---- Source records
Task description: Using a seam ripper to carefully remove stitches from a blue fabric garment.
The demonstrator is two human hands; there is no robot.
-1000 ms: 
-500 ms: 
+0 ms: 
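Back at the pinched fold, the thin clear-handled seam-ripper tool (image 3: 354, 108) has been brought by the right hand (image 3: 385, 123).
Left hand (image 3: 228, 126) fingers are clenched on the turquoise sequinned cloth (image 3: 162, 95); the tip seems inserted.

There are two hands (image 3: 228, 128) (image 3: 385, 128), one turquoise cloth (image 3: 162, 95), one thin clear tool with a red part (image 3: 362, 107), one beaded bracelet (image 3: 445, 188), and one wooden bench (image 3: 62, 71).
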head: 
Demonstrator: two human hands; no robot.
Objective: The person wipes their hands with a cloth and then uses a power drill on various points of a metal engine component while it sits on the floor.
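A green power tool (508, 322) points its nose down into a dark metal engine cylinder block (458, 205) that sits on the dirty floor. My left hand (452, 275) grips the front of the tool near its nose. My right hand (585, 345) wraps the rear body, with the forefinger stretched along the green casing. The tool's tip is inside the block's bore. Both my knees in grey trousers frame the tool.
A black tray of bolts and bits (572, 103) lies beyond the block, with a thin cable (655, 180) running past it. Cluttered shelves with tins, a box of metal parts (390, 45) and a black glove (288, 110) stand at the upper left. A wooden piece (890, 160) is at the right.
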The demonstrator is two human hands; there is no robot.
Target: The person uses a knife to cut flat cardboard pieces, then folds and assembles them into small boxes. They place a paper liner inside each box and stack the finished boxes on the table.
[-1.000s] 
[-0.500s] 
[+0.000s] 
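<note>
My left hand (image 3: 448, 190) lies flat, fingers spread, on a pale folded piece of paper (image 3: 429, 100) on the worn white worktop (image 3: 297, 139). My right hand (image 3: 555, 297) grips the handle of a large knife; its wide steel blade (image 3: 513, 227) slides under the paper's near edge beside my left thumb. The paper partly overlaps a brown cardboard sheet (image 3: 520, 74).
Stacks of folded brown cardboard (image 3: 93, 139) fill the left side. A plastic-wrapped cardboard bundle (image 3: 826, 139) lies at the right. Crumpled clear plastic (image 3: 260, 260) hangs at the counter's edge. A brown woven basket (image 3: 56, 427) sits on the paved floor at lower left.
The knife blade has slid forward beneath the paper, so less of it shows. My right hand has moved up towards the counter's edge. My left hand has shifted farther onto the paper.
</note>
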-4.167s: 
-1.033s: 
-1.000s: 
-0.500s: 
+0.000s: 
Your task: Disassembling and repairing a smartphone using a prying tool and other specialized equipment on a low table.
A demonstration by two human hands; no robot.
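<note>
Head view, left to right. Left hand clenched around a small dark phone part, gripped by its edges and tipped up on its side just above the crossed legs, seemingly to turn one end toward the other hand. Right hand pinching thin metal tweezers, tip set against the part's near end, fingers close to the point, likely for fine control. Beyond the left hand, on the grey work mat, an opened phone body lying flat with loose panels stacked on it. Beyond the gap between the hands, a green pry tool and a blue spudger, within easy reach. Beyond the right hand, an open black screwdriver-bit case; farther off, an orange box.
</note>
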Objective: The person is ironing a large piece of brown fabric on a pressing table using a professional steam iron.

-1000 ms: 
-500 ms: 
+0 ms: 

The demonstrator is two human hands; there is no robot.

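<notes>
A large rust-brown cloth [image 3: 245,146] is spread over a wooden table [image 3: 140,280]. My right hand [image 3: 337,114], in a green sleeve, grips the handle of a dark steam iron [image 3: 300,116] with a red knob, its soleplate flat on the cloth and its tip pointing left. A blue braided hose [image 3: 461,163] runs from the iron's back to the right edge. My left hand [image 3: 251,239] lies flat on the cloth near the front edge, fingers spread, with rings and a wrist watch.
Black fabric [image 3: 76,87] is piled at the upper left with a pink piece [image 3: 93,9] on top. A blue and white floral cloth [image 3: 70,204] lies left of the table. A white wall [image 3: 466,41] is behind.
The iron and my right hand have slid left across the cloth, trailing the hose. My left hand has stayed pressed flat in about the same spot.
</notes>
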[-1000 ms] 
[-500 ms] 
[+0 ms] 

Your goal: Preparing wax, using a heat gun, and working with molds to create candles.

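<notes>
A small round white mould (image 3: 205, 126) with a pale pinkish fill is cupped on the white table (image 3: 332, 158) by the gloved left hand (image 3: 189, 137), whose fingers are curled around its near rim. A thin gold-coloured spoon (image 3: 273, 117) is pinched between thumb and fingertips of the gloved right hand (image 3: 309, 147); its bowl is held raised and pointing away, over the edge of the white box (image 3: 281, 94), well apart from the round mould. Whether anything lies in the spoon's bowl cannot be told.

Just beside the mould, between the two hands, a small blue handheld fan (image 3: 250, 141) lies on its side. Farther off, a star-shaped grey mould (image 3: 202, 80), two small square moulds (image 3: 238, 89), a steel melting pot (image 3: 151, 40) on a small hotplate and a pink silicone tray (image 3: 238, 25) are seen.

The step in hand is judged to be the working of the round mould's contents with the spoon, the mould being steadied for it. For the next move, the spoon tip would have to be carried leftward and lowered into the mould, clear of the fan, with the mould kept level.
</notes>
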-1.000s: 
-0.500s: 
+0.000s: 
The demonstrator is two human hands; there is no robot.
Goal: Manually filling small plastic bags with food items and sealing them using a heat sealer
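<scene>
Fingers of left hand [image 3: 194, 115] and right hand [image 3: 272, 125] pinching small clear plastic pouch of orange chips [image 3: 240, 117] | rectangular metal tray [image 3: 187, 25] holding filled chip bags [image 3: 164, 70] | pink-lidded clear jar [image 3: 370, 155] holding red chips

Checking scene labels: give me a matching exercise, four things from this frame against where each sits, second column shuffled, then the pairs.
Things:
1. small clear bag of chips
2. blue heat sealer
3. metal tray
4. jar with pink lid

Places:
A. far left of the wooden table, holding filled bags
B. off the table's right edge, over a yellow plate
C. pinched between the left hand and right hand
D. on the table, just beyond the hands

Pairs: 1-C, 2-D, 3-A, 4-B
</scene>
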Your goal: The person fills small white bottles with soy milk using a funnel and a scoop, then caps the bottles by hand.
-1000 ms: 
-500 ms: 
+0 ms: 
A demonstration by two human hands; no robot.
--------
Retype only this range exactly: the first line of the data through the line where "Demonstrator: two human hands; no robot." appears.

Response:
Task description: Using a seam ripper to carefully remove stitches from a blue fabric garment.
The demonstrator is two human hands; there is no robot.
-1000 ms: 
-500 ms: 
+0 ms: 
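Back at the pinched fold, the thin clear-handled seam-ripper tool (image 3: 354, 108) has been brought by the right hand (image 3: 385, 123).
Left hand (image 3: 228, 126) fingers are clenched on the turquoise sequinned cloth (image 3: 162, 95); the tip seems inserted.

There are two hands (image 3: 228, 128) (image 3: 385, 128), one turquoise cloth (image 3: 162, 95), one thin clear tool with a red part (image 3: 362, 107), one beaded bracelet (image 3: 445, 188), and one wooden bench (image 3: 62, 71).
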head: 
Demonstrator: two human hands; no robot.

The answer requires nothing further.